Port-au-Prince, le 4 septembre 2026
«Monsieur le Président, qu’en est-il du vote de la diaspora aux prochaines élections?»
Lettre ouverte à Monsieur Jacques DESROSIERS, Président du Conseil Electoral Provisoire
Monsieur le Président,
La participation des Haïtiens vivant à l’étranger aux prochaines élections constitue une avancée démocratique majeure, une conquête historique même. Elle répond à une revendication réitérée depuis de nombreuses années par la diaspora haïtienne qui, bien qu’établie hors du territoire national, demeure profondément attachée à sa terre natale et continue de contribuer de manière déterminante à sa vie économique, sociale et culturelle.
Ayant moi-même farouchement défendu cette cause durant mon passage au Parlement et après, je mesure la portée historique de sa reconnaissance dans le cadre électoral. Mais un droit consacré dans un texte ne devient effectif que lorsque les mécanismes nécessaires à son exercice sont clairement définis et effectivement mis en place. Or, à moins de quatre mois du premier tour prévu le 13 décembre 2026, de nombreuses interrogations demeurent sans réponse:
• Quelles catégories d’Haïtiens vivant à l’étranger pourront voter?
• Quelles seront les conditions et les procédures d’inscription sur les listes électorales?
• Quels documents d’identification seront exigés?
• Dans quelles villes et pays les bureaux de vote seront-ils établis?
• Les ambassades et les consulats seront-ils les seuls espaces retenus?
• Qui assurera le recrutement, la formation et la supervision du personnel électoral à l’étranger?
• Enfin, quels mécanismes garantiront la sécurité du scrutin, la transmission des résultats,
l’observation électorale et le traitement des éventuelles contestations?

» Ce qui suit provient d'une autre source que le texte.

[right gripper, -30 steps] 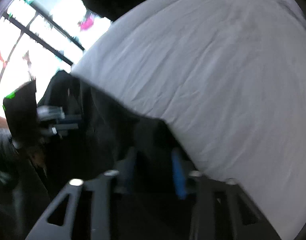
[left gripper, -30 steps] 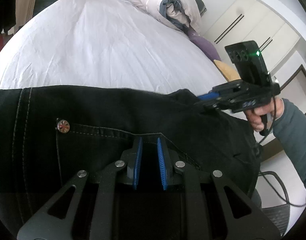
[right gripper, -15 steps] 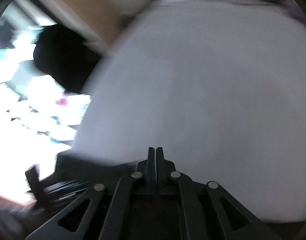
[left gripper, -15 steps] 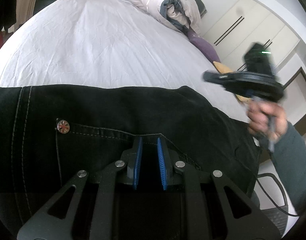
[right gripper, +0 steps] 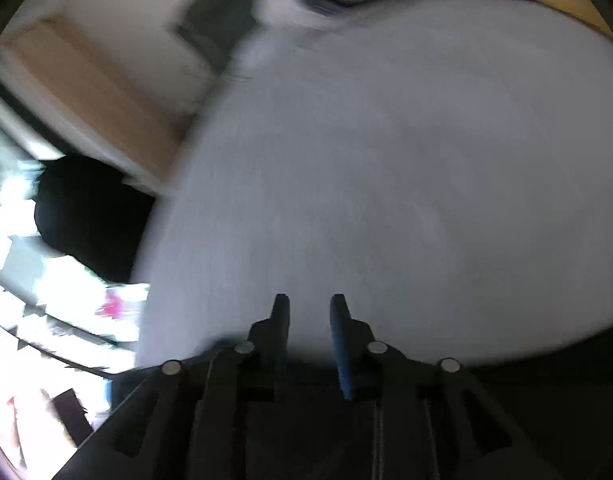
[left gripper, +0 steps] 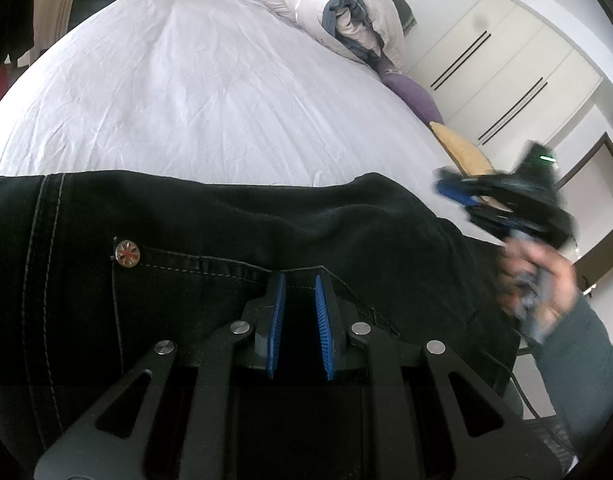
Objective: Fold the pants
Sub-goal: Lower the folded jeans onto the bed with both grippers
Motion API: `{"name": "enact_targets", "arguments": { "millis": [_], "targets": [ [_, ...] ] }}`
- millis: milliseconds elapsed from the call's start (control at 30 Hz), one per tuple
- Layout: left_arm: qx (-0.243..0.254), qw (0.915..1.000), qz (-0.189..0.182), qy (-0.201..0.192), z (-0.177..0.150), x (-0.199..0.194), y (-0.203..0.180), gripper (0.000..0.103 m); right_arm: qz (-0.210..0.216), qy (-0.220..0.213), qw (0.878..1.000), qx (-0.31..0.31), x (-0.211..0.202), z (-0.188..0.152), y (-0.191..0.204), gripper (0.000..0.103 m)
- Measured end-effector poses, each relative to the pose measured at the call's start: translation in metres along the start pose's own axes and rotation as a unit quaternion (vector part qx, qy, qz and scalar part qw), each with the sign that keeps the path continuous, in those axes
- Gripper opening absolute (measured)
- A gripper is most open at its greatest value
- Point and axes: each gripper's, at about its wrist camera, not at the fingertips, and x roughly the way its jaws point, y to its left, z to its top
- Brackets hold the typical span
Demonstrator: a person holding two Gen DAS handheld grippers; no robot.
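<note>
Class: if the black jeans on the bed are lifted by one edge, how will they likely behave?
The jeans will probably droop, not hold shape: the fabric already sags in soft folds on the bed. The thick stitched denim and metal rivet suggest some weight, so a small pinch may slip.

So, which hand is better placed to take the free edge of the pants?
Probably the right: its tongs are opening, empty, over the bed sheet. The left tongs grip the black pants.
</note>
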Motion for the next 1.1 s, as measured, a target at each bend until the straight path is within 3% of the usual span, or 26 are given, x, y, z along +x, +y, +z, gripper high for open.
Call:
{"name": "enact_targets", "arguments": {
  "millis": [67, 133, 200, 233, 267, 300, 333, 467, 500, 533, 567, 600, 633, 667, 700, 767, 833, 867, 933, 967, 1000, 1033, 1067, 1100],
  "targets": [
    [0.002, 1.0000, 0.004, 0.000, 0.000, 0.000, -0.002, 0.015, 0.062, 0.026, 0.998, -0.022, -0.009, -0.028, 0.030, 0.051],
    [0.006, 0.9999, 0.010, 0.001, -0.001, 0.001, -0.005, 0.015, 0.085, 0.062, 0.994, -0.042, -0.007, -0.058, 0.043, 0.053],
    [0.008, 0.9999, 0.015, 0.002, -0.001, 0.001, -0.007, 0.015, 0.070, 0.082, 0.994, -0.024, -0.008, -0.078, 0.027, 0.051],
    [0.008, 0.9998, 0.016, 0.003, 0.000, 0.001, -0.008, 0.015, 0.054, 0.085, 0.995, 0.017, -0.013, -0.089, 0.000, 0.040],
    [0.008, 0.9998, 0.017, 0.003, 0.000, 0.001, -0.009, 0.015, 0.060, 0.078, 0.994, 0.055, -0.020, -0.093, -0.018, 0.010],
    [0.008, 0.9998, 0.019, 0.004, 0.000, 0.001, -0.010, 0.015, 0.064, 0.065, 0.990, 0.108, -0.035, -0.098, -0.046, 0.000],
    [0.009, 0.9997, 0.020, 0.004, 0.000, 0.002, -0.012, 0.015, 0.043, 0.040, 0.988, 0.142, -0.057, -0.104, -0.072, 0.000],
    [0.013, 0.9995, 0.029, 0.005, 0.000, 0.002, -0.016, 0.015, -0.055, -0.090, 0.979, 0.173, -0.163, -0.111, -0.159, 0.000],
    [0.013, 0.9994, 0.030, 0.007, 0.001, 0.003, -0.017, 0.015, -0.080, -0.120, 0.971, 0.191, -0.185, -0.113, -0.182, 0.000],
    [0.013, 0.9993, 0.032, 0.009, 0.002, 0.003, -0.018, 0.015, -0.114, -0.163, 0.952, 0.231, -0.219, -0.116, -0.213, 0.000],
    [0.014, 0.9992, 0.036, 0.011, 0.003, 0.003, -0.019, 0.015, -0.144, -0.186, 0.938, 0.254, -0.243, -0.117, -0.228, 0.000],
    [0.019, 0.9987, 0.044, 0.014, 0.004, 0.002, -0.022, 0.015, -0.194, -0.215, 0.916, 0.276, -0.271, -0.119, -0.237, 0.003],
    [0.024, 0.9981, 0.054, 0.016, 0.005, 0.002, -0.026, 0.015, -0.220, -0.230, 0.906, 0.280, -0.283, -0.122, -0.235, 0.010],
    [0.030, 0.9967, 0.073, 0.018, 0.005, 0.001, -0.032, 0.015, -0.217, -0.249, 0.902, 0.278, -0.293, -0.126, -0.225, 0.020],
    [0.038, 0.9957, 0.083, 0.017, 0.007, -0.003, -0.044, 0.015, -0.179, -0.262, 0.909, 0.270, -0.301, -0.126, -0.214, 0.029],
    [0.056, 0.9979, 0.030, 0.006, 0.012, -0.006, -0.078, 0.016, -0.081, -0.250, 0.938, 0.228, -0.285, -0.126, -0.180, 0.043],
    [0.090, 0.9958, -0.008, 0.016, 0.015, 0.004, -0.117, 0.018, -0.020, -0.191, 0.967, 0.166, -0.237, -0.127, -0.135, 0.046],
    [0.115, 0.9920, -0.041, 0.034, 0.015, 0.018, -0.142, 0.022, -0.007, -0.167, 0.974, 0.151, -0.213, -0.128, -0.119, 0.046],
    [0.153, 0.9810, -0.084, 0.084, 0.010, 0.054, -0.177, 0.053, 0.012, -0.118, 0.982, 0.147, -0.177, -0.123, -0.112, 0.046],
    [0.166, 0.9772, -0.084, 0.102, 0.007, 0.071, -0.185, 0.061, 0.005, -0.098, 0.983, 0.158, -0.156, -0.124, -0.110, 0.042],
    [0.187, 0.9722, -0.048, 0.133, 0.004, 0.099, -0.190, 0.050, -0.013, -0.078, 0.982, 0.171, -0.143, -0.125, -0.120, 0.011],
    [0.190, 0.9686, -0.010, 0.160, 0.002, 0.119, -0.184, 0.025, -0.035, -0.075, 0.980, 0.181, -0.140, -0.127, -0.133, 0.000],
    [0.173, 0.9703, -0.009, 0.169, 0.005, 0.129, -0.172, 0.025, -0.040, -0.076, 0.976, 0.201, -0.141, -0.127, -0.146, 0.000],
    [0.148, 0.9741, -0.034, 0.167, 0.010, 0.129, -0.162, 0.018, -0.004, -0.087, 0.968, 0.234, -0.147, -0.128, -0.164, 0.000]
  ]
}}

Ces questions ne sont pas accessoires. Elles touchent directement à la crédibilité, à l’inclusivité et à la transparence du processus électoral.
Monsieur le Président,
L’organisation du vote de la diaspora représente, certes, un défi administratif, financier, logistique et diplomatique considérable. Elle suppose une coordination étroite entre le Conseil électoral provisoire, l’Office National d’identification, le Ministère des Affaires étrangères, le Ministère des Haïtiens vivant à l’étranger ainsi que les représentations diplomatiques et consulaires d’Haïti. Mais l’ampleur de ce défi ne rend l’incertitude actuelle que plus inquiétante. Plus les décisions seront tardives, plus les risques d’exclusion, d’improvisation et de contestation seront élevés.
Je recommande donc que le Conseil Electoral publie, dans les meilleurs délais, un dispositif opérationnel précisant les modalités de ce vote et des contestations y relatives, le cas échéant. Dans certains pays accueillant d’importantes communautés haïtiennes, s’il n’y a pas de consulat ou d’ambassade, le CEP pourrait envisager, en collaboration avec les autorités publiques locales, l’aménagement de centres de vote dans des espaces communautaires.
La diaspora ne demande ni privilège ni traitement de faveur. Elle réclame la possibilité d’exercer pleinement un droit politique qui lui est reconnu. Elle mérite de savoir, dès maintenant, si elle pourra effectivement voter et dans quelles conditions. D’autant plus que des centaines de milliers d’Haïtiens s’inscrivent tous les jours sur l’étendue du territoire national. Permettre aux Haïtiens vivant à l’étranger de participer au choix du prochain Président de la République contribuerait à renforcer leur appartenance à la communauté nationale. Ce serait également un signal fort en faveur d’une démocratie plus inclusive et d’une reconstruction nationale mobilisant toutes les forces du pays, à l’intérieur comme à l’extérieur.
En vous remerciant par anticipation de l’attention que vous accorderez à la présente, je vous prie de recevoir, Monsieur le Président, l’expression de ma considération républicaine.